*** Block opens ***
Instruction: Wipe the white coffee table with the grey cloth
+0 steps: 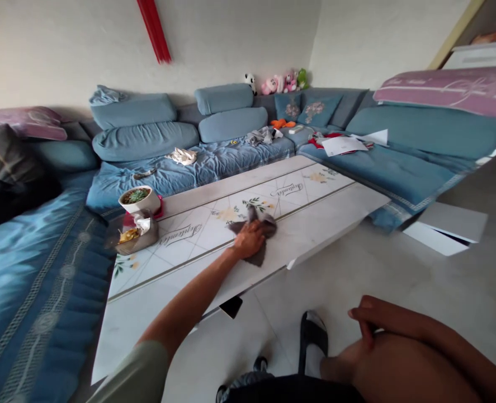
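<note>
My left hand presses a dark grey cloth onto the white coffee table, near its middle. The fingers are closed over the cloth, which spreads out on several sides of the hand. A printed runner pattern with flowers and lettering lies under and beyond it. My right hand rests at my bent knee, away from the table. Nothing is in it, and its visible fingers are apart, one pointing left and others hanging down.
At the table's left end stand a white pot with a succulent and a clear container with food scraps. A blue sofa wraps around behind, with papers on it. A white box lies on the floor at right.
</note>
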`<act>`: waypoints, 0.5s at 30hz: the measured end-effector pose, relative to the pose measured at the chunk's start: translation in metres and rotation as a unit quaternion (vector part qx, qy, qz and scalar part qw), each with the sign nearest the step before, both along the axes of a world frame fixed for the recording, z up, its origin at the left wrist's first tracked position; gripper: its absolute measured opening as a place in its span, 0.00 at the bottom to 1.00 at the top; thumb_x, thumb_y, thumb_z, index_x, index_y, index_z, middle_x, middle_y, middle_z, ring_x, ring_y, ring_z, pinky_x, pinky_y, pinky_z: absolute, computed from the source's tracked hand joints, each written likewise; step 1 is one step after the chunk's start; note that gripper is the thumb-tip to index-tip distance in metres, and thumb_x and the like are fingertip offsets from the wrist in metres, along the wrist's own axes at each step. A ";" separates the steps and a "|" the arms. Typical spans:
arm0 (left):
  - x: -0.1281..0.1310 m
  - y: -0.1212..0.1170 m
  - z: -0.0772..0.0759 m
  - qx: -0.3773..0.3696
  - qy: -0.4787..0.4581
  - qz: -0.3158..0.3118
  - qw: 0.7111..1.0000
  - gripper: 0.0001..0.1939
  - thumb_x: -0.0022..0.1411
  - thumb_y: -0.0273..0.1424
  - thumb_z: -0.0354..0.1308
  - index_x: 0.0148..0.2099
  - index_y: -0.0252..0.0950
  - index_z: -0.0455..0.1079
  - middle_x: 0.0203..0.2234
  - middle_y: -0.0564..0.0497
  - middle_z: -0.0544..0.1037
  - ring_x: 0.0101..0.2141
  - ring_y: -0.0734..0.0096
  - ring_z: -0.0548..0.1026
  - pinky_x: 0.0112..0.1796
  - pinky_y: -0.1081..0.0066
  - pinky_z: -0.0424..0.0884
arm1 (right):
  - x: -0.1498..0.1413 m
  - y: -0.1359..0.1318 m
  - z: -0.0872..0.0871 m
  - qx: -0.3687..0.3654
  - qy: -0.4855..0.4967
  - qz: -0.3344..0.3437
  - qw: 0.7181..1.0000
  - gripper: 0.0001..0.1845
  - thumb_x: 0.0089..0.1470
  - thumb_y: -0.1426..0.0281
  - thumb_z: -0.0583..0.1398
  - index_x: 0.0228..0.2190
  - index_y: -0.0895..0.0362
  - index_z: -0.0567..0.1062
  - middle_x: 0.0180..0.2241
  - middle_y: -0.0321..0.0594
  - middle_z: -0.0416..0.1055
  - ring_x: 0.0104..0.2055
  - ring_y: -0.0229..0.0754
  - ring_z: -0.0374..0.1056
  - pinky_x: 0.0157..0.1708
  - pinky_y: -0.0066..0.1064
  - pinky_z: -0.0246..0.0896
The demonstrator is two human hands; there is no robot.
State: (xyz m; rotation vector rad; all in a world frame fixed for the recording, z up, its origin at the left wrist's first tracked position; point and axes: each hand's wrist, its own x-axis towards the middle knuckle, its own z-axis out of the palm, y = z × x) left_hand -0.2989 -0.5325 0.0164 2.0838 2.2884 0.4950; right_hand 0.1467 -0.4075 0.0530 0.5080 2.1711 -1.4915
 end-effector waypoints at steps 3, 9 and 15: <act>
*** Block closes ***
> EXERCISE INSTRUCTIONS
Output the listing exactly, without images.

> RESULT FOR THIS EXERCISE
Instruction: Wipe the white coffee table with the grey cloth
+0 steps: 
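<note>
My left hand presses a dark grey cloth onto the white coffee table, near its middle. The fingers are closed over the cloth, which spreads out on several sides of the hand. A printed runner pattern with flowers and lettering lies under and beyond it. My right hand rests at my bent knee, away from the table. Nothing is in it, and its visible fingers are apart, one pointing left and others hanging down.
At the table's left end stand a white pot with a succulent and a clear container with food scraps. A blue sofa wraps around behind, with papers on it. A white box lies on the floor at right.
</note>
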`<act>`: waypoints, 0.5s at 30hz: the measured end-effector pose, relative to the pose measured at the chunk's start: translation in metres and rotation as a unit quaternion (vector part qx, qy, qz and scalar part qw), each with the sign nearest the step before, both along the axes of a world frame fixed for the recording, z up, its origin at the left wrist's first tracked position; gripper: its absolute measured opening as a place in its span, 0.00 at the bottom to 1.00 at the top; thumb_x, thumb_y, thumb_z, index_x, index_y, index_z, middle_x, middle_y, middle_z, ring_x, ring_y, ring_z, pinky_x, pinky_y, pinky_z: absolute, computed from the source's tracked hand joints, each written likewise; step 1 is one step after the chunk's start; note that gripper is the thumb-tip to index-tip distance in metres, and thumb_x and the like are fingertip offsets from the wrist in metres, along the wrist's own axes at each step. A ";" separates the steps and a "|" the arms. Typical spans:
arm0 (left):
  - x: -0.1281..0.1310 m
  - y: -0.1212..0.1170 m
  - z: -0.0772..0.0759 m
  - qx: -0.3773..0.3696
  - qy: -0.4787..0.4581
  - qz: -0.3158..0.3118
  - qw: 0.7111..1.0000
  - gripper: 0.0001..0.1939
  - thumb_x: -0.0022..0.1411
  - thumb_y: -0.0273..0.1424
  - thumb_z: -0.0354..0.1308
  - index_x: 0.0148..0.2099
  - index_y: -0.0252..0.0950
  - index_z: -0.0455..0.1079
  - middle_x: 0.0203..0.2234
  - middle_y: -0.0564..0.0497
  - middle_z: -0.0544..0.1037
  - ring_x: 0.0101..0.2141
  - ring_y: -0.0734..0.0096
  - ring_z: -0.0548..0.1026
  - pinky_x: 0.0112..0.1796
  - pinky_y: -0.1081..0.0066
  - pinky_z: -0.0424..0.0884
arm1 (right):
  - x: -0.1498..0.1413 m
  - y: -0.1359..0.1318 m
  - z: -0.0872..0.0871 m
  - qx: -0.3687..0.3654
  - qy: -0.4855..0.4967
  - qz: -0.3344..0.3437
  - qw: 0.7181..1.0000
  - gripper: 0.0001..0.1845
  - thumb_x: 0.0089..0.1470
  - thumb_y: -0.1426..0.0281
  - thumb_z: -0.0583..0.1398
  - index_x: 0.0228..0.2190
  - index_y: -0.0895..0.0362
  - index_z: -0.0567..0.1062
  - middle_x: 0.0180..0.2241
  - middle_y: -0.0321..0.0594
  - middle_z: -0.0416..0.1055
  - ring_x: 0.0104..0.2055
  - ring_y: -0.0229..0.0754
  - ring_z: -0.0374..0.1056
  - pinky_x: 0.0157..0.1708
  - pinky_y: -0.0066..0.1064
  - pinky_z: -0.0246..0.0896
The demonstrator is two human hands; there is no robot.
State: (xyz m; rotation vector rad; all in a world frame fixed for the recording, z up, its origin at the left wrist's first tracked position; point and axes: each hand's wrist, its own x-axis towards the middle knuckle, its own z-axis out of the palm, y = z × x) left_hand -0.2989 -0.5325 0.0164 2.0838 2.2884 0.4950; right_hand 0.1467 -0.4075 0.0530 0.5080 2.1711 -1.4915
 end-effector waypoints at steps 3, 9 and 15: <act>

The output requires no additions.